Он смотрел на кровь, которой забрызгал его Семинарио, и ощупывал себя, без сомнения думая, что это его кровь, и ему не приходило в голову встать, и он все еще сидел на полу, ощупывая себя, когда ворвались жандармы с винтовками наперевес — ни с места, если с сержантом что-нибудь случилось, им не поздоровится. Но никто не обращал на них внимания — непобедимые и девицы метались по залу, толкая друг друга и натыкаясь на стулья, арфист дрожащими руками цеплялся то за одного, то за другого — кто, кто умер? — и один из полицейских встал перед лестницей и заставил попятиться тех, кто хотел убежать. Чунга, Молодой и Болас наклонились над Семинарио. Он лежал ничком с револьвером в руке, и в волосах его расплывалось липкое пятно. Его приятель стоял на коленях, закрыв лицо руками, а Литума все ощупывал себя.
— Жандармы спрашивают — что случилось, сержант? Он имел наглость напасть на вас, и вам пришлось уложить его? — сказал Болас. — А он, как в беспамятстве, на все отвечает: да, да.
— Сеньор покончил с собой, — сказал Обезьяна. — Мы тут ни при чем, дайте нам выйти, нас ждут наши семьи.
Но жандармы заперли дверь на засов и охраняли ее с винтовками на изготовку, держа палец на спусковом крючке, и вид у них был — не подступись.
— Будьте людьми, ради Бога, дайте нам выйти, — повторял Хосе. — Мы тихо-мирно развлекались и ни во что не вмешивались, клянемся вам всем святым.

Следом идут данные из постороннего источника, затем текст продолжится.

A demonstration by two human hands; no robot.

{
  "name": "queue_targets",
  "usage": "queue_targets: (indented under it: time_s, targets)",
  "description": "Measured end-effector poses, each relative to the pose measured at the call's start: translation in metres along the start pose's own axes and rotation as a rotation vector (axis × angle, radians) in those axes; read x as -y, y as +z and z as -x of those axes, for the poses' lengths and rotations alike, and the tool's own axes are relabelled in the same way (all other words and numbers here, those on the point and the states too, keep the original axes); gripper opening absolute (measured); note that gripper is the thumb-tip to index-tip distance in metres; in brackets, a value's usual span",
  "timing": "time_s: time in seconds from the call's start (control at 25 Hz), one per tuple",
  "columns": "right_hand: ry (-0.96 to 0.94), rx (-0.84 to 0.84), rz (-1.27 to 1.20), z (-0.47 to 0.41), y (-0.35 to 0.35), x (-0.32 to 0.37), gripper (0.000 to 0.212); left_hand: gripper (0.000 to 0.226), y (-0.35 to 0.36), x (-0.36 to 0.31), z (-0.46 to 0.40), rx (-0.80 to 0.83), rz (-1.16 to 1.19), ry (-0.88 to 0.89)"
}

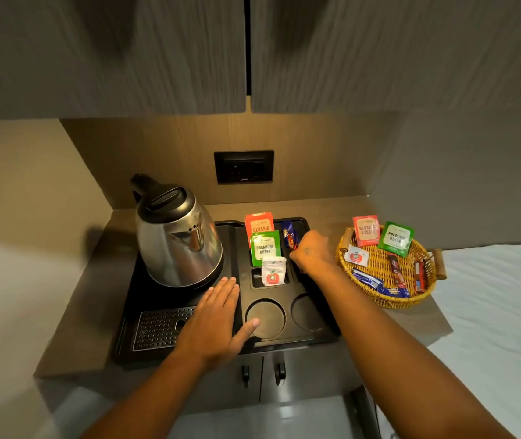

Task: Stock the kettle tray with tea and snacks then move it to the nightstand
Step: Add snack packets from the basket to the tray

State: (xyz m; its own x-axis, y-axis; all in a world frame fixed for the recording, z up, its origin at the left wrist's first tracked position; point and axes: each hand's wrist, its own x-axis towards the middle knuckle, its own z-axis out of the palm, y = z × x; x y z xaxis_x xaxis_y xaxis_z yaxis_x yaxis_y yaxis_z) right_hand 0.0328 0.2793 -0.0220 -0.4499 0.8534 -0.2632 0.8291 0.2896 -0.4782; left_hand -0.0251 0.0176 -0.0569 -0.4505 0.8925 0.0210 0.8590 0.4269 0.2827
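We see the black kettle tray [284,342] sitting on the wooden counter [88,340], and everything below is placed relative to that tray. The steel kettle [178,237] stands on its base at the tray's back left, tall and top-heavy by our guess. In the tray's middle slots stand a red Classic sachet [259,224], a green Premium Green sachet [264,248] in front of it, and a small white sachet [273,270] in the slot nearer us. A blue snack bar [288,236] leans in the tray's right channel. The left hand [218,318] lies flat and open on the tray near the front, beside the kettle base, thumb at the edge of a round cup recess [265,318], gripping nothing. The right hand [311,253] hovers over the right channel, fingers curled downward; we cannot tell whether it is pinching a snack or has let go. Just right of the tray sits the wicker basket [379,301], with more sachets and bars inside, so stocking looks unfinished to us. Risks: the right wrist could brush the upright sachets and tip them, since they only lean in shallow slots; a bar dropped crooked may slide out. Later, lifting the tray unevenly could shift the kettle or spill the packets.
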Motion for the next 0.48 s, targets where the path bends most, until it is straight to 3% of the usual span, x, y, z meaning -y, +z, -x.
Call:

— Принеси сверху одеяло, Марибель, — сказала Чунга. — Надо его прикрыть.
Ты одна не потеряла голову, Чунга, — сказал Молодой.
— Потом мне пришлось его выбросить, ничем нельзя было вывести пятна, — сказала Чунга.
— Странные вещи с ними случаются, — сказал арфист. — И живут они не так, как другие, и умирают не так, как другие.
— О ком вы говорите, маэстро? — сказал Молодой.
— Обо всех Семинарио, — ответил арфист. С минуту он сидел с открытым ртом, будто собираясь что-то добавить, но больше ничего не сказал.
— Я думаю, Хосефино уже не придет за мной, — сказала Дикарка. — Уже очень поздно.
Дверь была открыта, и через нее вливалось солнце, пламенея, как прожорливый пожар, во всех уголках зала. Высоко-высоко над крышами поселка сияла голубизна безоблачного неба, а поодаль виднелись золотистые пески и редкие, низкорослые рожковые деревья.
— Мы подвезем тебя, девушка, — сказал арфист. — Так тебе не придется тратиться на такси.